- WHAT IS REQUIRED
In the listing below, find the line with "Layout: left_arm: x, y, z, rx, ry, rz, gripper" and the line with "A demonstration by". Repeat those two lines and all lines between them exactly.

------------------------------

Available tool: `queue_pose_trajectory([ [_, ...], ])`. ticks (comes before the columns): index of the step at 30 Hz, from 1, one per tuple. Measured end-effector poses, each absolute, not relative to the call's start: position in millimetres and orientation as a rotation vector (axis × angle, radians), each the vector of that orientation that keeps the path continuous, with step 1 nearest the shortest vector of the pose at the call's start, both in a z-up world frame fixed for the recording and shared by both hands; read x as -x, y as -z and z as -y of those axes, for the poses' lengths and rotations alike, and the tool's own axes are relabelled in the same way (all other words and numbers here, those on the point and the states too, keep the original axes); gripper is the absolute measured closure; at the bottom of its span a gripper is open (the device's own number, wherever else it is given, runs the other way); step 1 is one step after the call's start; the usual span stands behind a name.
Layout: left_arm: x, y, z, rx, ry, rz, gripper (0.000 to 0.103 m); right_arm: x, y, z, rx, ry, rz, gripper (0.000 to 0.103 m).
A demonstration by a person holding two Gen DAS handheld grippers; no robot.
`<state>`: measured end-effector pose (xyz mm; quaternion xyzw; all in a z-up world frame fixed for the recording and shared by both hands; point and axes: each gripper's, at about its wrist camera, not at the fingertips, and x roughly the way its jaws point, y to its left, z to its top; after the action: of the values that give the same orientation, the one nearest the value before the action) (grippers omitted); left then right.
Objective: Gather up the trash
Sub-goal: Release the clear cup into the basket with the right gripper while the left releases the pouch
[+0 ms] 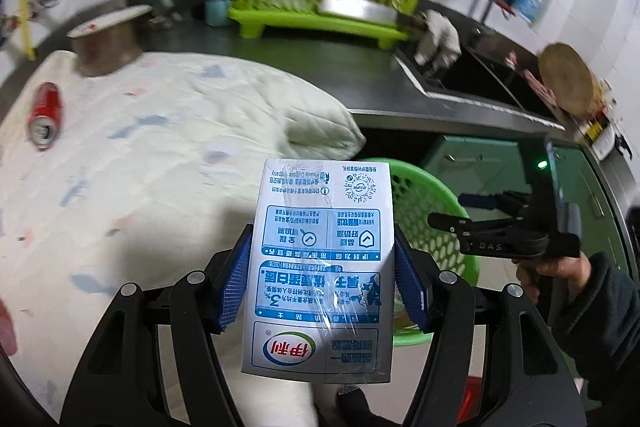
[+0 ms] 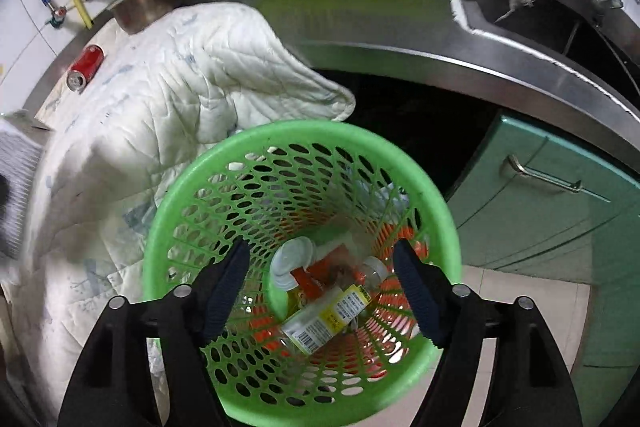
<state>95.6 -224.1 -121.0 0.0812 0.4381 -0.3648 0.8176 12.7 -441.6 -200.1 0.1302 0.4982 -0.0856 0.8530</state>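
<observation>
1. The left gripper [image 1: 322, 275] clamps a milk carton [image 1: 320, 267] between its blue pads, centre-bottom of the left view
2. The right gripper [image 2: 322, 291] stands open and empty over the green basket [image 2: 180, 211], lower centre of the right view
3. A bottle [image 2: 324, 315] and other trash lie in the basket's bottom
4. A red can [image 1: 45, 115] lies on the white quilt [image 1: 160, 131], upper left

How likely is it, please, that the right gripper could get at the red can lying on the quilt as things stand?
Probably yes. The right gripper is open and empty above the green basket, while the red can lies exposed on the white quilt with nothing over it, though some way off.
</observation>
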Motion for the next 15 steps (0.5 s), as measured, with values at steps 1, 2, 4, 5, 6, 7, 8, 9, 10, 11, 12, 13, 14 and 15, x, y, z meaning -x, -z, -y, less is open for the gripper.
queue_pose_trajectory([
  [1,-95,127,234,-0.189,0.782,-0.943,0.039,-9,197,443,-0.281,0.183,-1.034,0.031],
  [2,-96,134,242,-0.2,0.787,-0.958,0.039,-7,195,446,-0.289,0.185,-1.021,0.031],
  [4,-97,145,256,-0.211,0.799,-0.99,0.039,4,186,448,-0.305,0.187,-0.99,0.03],
  [5,-98,151,264,-0.22,0.804,-1.003,0.039,7,182,449,-0.31,0.186,-0.98,0.03],
  [6,-99,156,271,-0.227,0.808,-1.017,0.039,11,179,449,-0.314,0.185,-0.97,0.03],
  [7,-100,163,279,-0.238,0.811,-1.035,0.039,14,175,449,-0.318,0.183,-0.962,0.029],
  [8,-101,168,284,-0.247,0.811,-1.049,0.039,19,171,449,-0.318,0.181,-0.954,0.029],
  [9,-102,175,291,-0.252,0.818,-1.07,0.039,23,168,448,-0.316,0.182,-0.944,0.029],
  [10,-102,179,294,-0.253,0.819,-1.083,0.039,25,166,448,-0.321,0.183,-0.936,0.028],
  [11,-103,184,298,-0.257,0.814,-1.099,0.039,28,163,448,-0.333,0.181,-0.927,0.028],
  [12,-104,188,301,-0.257,0.815,-1.11,0.039,30,162,449,-0.344,0.176,-0.92,0.028],
  [13,-104,192,304,-0.256,0.818,-1.119,0.037,33,160,448,-0.351,0.178,-0.912,0.028],
  [14,-104,195,305,-0.257,0.812,-1.127,0.037,34,159,448,-0.352,0.179,-0.909,0.028],
  [15,-104,198,306,-0.254,0.812,-1.137,0.037,36,159,448,-0.354,0.177,-0.907,0.028],
])
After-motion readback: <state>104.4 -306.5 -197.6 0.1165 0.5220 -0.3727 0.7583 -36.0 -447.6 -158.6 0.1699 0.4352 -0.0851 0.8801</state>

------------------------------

- TASK RESULT
Layout: left_arm: x, y, z, rx, ry, rz, gripper (0.000 to 0.103 m); right_arm: x, y, z, rx, ry, rz, gripper (0.000 to 0.103 m).
A demonstration by a person holding two Gen DAS handheld grippers; no robot.

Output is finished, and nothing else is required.